Quattro donne sarde, attiviste storiche, hanno unito le forze per finanziare un camion di acqua destinato al Nord della Striscia di Gaza, dove la crisi umanitaria ha raggiunto livelli catastrofici. Assunta, Giulia, Bice e Valeria operano attraverso una rete autogestita chiamata @watermelonfriendsit, attiva su Instagram e dedicata al sostegno diretto del popolo palestinese. “Non siamo un’associazione, siamo volontari. Raccogliamo richieste dirette da Gaza, rilanciamo storie, amplifichiamo voci e sosteniamo raccolte fondi gestite dagli stessi gazawi, racconta Valeria Pisanu, a nome del gruppo.
La loro ultima iniziativa concreta ha visto la partenza, una settimana fa, di un camion carico di acqua potabile, diretto verso le aree settentrionali della Striscia, dove l’accesso a risorse essenziali come acqua, cibo e cure mediche è ormai quasi del tutto compromesso.
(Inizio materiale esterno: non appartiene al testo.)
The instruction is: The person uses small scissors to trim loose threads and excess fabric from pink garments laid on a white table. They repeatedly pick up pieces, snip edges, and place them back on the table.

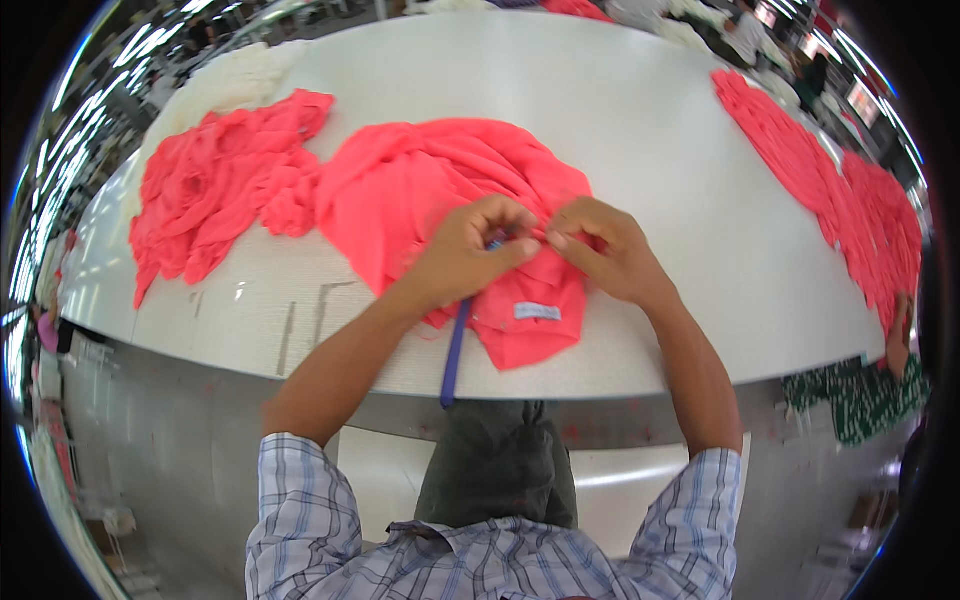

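Observation:
A coral-pink garment (420,172) lies bunched on the white table (637,90) before me. My left hand (480,251) pinches its fabric between thumb and fingers, and my right hand (600,244) grips the cloth just beside it, the fingertips nearly touching. Something small and blue shows under my left fingers; I cannot tell what it is. A purple strap-like strip (455,356) runs from below my left hand to the table's near edge. Near the garment's lower corner sits a pale label (537,311) bearing writing.
More coral-pink fabric (217,180) is heaped at the left, with cream-white cloth (232,79) behind it. A long coral-pink pile (817,180) lies along the right side, where a co-worker's hand (900,322) and green patterned sleeve are close by. Other people are in the background.

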Available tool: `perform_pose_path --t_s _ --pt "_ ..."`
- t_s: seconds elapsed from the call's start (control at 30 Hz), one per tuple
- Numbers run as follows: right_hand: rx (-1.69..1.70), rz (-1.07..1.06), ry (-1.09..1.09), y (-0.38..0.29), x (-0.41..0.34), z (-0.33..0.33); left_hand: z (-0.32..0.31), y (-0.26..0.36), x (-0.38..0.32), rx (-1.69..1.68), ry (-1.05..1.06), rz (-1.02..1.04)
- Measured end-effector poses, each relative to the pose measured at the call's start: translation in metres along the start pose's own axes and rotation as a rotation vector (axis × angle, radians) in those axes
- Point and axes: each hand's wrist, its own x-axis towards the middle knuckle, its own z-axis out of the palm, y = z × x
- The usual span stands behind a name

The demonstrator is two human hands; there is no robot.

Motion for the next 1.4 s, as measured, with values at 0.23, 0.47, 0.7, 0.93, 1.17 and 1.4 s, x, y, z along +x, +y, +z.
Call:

“ Ma ogni pozzo ha bisogno di carburante per funzionare. Ogni litro di carburante oggi può significare vita o morte”, spiega Assunta. “Il nostro contatto diretto a Gaza, Alaa Ahmed, un poeta di 32 anni che parla perfettamente italiano, ci ha aggiornate passo passo. Lui stesso ha realizzato un video per mostrare l’arrivo del camion e ringraziare chi ha contribuito”.
Alaa è uno dei referenti locali del gruppo. Oltre a raccontare la realtà quotidiana su Instagram, si occupa di validare e promuovere raccolte fondi dirette, verificando che ogni aiuto arrivi davvero a chi ne ha bisogno. “Non cercano solo soldi: cercano parole, saluti, presenza. Hanno bisogno di sapere che non sono soli, che il mondo li vede”, continua Valeria.
Secondo i dati delle Nazioni Unite, oltre 641.000 persone a Gaza dovranno affrontare condizioni di carestia estrema (IPC 5) entro la fine di settembre. L’accesso umanitario è ridotto quasi a zero dopo la chiusura del valico di Rafah il 7 maggio, e la recente approvazione di un piano di distruzione sistematica di Gaza City ha ulteriormente aggravato la crisi.
Per Assunta Pisanu, ogni azione conta: “Ci sentiamo impotenti, certo. Ma non possiamo permettere che l’impotenza ci paralizzi. Ogni gesto, ogni camion, ogni euro raccolto è un atto di resistenza civile e umana. Per vivere, bisogna prima sopravvivere. E noi facciamo la nostra parte, da qui”. Il gruppo continuerà a raccogliere fondi e a diffondere testimonianze dirette. La loro missione è chiara: non lasciare soli i palestinesi, nemmeno a migliaia di chilometri di distanza.